* WORK REQUEST *
What is needed is an exact copy of all the records, written out in full.

**** RECORD EXTRACTS ****

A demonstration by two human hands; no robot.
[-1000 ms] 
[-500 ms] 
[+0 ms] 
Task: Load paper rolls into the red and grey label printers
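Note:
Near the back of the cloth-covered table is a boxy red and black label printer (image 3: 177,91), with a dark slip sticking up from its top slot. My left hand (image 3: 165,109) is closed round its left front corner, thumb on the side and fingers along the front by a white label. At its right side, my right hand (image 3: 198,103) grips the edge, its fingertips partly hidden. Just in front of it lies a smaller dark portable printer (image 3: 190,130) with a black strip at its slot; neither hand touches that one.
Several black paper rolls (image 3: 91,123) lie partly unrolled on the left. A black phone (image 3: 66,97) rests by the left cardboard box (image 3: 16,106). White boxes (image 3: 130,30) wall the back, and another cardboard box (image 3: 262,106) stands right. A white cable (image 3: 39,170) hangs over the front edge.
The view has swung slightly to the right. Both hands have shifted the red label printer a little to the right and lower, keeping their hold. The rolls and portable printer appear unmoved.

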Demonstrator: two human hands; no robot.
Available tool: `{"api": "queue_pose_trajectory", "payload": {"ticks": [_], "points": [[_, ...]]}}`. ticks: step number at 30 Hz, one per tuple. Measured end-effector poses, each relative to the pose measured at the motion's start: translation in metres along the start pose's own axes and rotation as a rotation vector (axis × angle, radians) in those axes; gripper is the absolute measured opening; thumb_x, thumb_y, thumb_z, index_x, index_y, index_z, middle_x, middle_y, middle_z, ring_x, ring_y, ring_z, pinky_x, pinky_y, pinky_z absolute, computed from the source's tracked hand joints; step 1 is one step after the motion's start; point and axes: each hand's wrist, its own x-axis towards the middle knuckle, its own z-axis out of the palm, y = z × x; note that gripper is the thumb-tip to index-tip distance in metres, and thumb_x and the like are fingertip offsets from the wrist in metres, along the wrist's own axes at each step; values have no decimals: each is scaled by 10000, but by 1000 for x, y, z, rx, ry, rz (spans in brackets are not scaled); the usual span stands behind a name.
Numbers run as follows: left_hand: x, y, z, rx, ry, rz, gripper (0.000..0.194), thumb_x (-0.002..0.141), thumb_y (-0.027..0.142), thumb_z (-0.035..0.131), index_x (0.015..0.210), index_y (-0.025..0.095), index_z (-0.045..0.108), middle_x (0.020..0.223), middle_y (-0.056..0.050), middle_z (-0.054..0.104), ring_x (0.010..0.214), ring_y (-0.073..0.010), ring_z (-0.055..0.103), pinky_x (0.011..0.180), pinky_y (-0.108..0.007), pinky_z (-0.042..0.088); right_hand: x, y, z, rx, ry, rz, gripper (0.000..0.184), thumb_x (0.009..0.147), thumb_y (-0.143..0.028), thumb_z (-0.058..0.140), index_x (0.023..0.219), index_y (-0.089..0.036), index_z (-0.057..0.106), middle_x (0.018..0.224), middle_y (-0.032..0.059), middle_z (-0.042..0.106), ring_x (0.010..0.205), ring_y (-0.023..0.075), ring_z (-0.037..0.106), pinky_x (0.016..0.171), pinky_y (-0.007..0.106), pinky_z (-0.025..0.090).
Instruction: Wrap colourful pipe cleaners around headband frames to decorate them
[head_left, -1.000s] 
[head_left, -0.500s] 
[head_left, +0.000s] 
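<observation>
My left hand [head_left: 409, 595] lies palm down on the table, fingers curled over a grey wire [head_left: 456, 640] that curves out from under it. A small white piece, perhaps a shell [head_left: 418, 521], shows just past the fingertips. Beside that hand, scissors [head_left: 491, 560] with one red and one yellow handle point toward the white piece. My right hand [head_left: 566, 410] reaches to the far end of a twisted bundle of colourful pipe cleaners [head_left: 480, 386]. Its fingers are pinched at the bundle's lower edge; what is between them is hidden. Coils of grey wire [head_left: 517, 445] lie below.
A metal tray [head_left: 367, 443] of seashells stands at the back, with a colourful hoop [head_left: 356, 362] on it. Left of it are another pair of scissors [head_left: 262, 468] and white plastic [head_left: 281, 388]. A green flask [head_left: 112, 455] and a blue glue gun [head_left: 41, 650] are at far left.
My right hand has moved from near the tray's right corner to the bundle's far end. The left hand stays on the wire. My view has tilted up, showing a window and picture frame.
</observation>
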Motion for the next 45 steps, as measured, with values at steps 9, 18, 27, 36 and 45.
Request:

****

* SOLUTION TO THE PROBLEM *
A demonstration by two human hands; no robot.
[-1000 ms] 
[-500 ms] 
[+0 ms] 
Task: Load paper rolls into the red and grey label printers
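Note:
Near the back of the cloth-covered table is a boxy red and black label printer (image 3: 177,91), with a dark slip sticking up from its top slot. My left hand (image 3: 165,109) is closed round its left front corner, thumb on the side and fingers along the front by a white label. At its right side, my right hand (image 3: 198,103) grips the edge, its fingertips partly hidden. Just in front of it lies a smaller dark portable printer (image 3: 190,130) with a black strip at its slot; neither hand touches that one.
Several black paper rolls (image 3: 91,123) lie partly unrolled on the left. A black phone (image 3: 66,97) rests by the left cardboard box (image 3: 16,106). White boxes (image 3: 130,30) wall the back, and another cardboard box (image 3: 262,106) stands right. A white cable (image 3: 39,170) hangs over the front edge.
The view has swung slightly to the right. Both hands have shifted the red label printer a little to the right and lower, keeping their hold. The rolls and portable printer appear unmoved.
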
Demonstrator: two human hands; no robot.
Available tool: `{"api": "queue_pose_trajectory", "payload": {"ticks": [_], "points": [[_, ...]]}}`. ticks: step number at 30 Hz, one per tuple. Measured end-effector poses, each relative to the pose measured at the motion's start: translation in metres along the start pose's own axes and rotation as a rotation vector (axis × angle, radians) in those axes; gripper is the absolute measured opening; thumb_x, thumb_y, thumb_z, index_x, index_y, index_z, middle_x, middle_y, middle_z, ring_x, ring_y, ring_z, pinky_x, pinky_y, pinky_z absolute, computed from the source's tracked hand joints; step 1 is one step after the motion's start; point and axes: each hand's wrist, its own x-axis towards the middle knuckle, its own z-axis out of the palm, y = z × x; note that gripper is the thumb-tip to index-tip distance in metres, and thumb_x and the like are fingertip offsets from the wrist in metres, along the wrist's own axes at each step; values have no decimals: each is scaled by 10000, but by 1000 for x, y, z, rx, ry, rz (spans in brackets are not scaled); the usual span stands behind a name.
Numbers run as follows: left_hand: x, y, z, rx, ry, rz, gripper (0.000..0.194), thumb_x (-0.002..0.141), thumb_y (-0.027..0.142), thumb_z (-0.035..0.131), index_x (0.015..0.210), index_y (-0.025..0.095), index_z (-0.045..0.108), middle_x (0.020..0.223), middle_y (-0.056..0.050), middle_z (-0.054..0.104), ring_x (0.010..0.214), ring_y (-0.073..0.010), ring_z (-0.055..0.103), pinky_x (0.011..0.180), pinky_y (-0.108..0.007), pinky_z (-0.042..0.088); right_hand: x, y, z, rx, ry, rz, gripper (0.000..0.184), thumb_x (0.009..0.147), thumb_y (-0.143..0.028), thumb_z (-0.058..0.140), index_x (0.023..0.219), index_y (-0.089..0.036), index_z (-0.057..0.106), middle_x (0.018..0.224), middle_y (-0.032..0.059), middle_z (-0.042..0.106), ring_x (0.010..0.205), ring_y (-0.023..0.075), ring_z (-0.037..0.106), pinky_x (0.016..0.171), pinky_y (-0.007..0.106), pinky_z (-0.025..0.090).
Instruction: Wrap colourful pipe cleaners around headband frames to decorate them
[head_left, -1.000s] 
[head_left, -0.500s] 
[head_left, +0.000s] 
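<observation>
My left hand [head_left: 409, 595] lies palm down on the table, fingers curled over a grey wire [head_left: 456, 640] that curves out from under it. A small white piece, perhaps a shell [head_left: 418, 521], shows just past the fingertips. Beside that hand, scissors [head_left: 491, 560] with one red and one yellow handle point toward the white piece. My right hand [head_left: 566, 410] reaches to the far end of a twisted bundle of colourful pipe cleaners [head_left: 480, 386]. Its fingers are pinched at the bundle's lower edge; what is between them is hidden. Coils of grey wire [head_left: 517, 445] lie below.
A metal tray [head_left: 367, 443] of seashells stands at the back, with a colourful hoop [head_left: 356, 362] on it. Left of it are another pair of scissors [head_left: 262, 468] and white plastic [head_left: 281, 388]. A green flask [head_left: 112, 455] and a blue glue gun [head_left: 41, 650] are at far left.
My right hand has moved from near the tray's right corner to the bundle's far end. The left hand stays on the wire. My view has tilted up, showing a window and picture frame.
</observation>
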Motion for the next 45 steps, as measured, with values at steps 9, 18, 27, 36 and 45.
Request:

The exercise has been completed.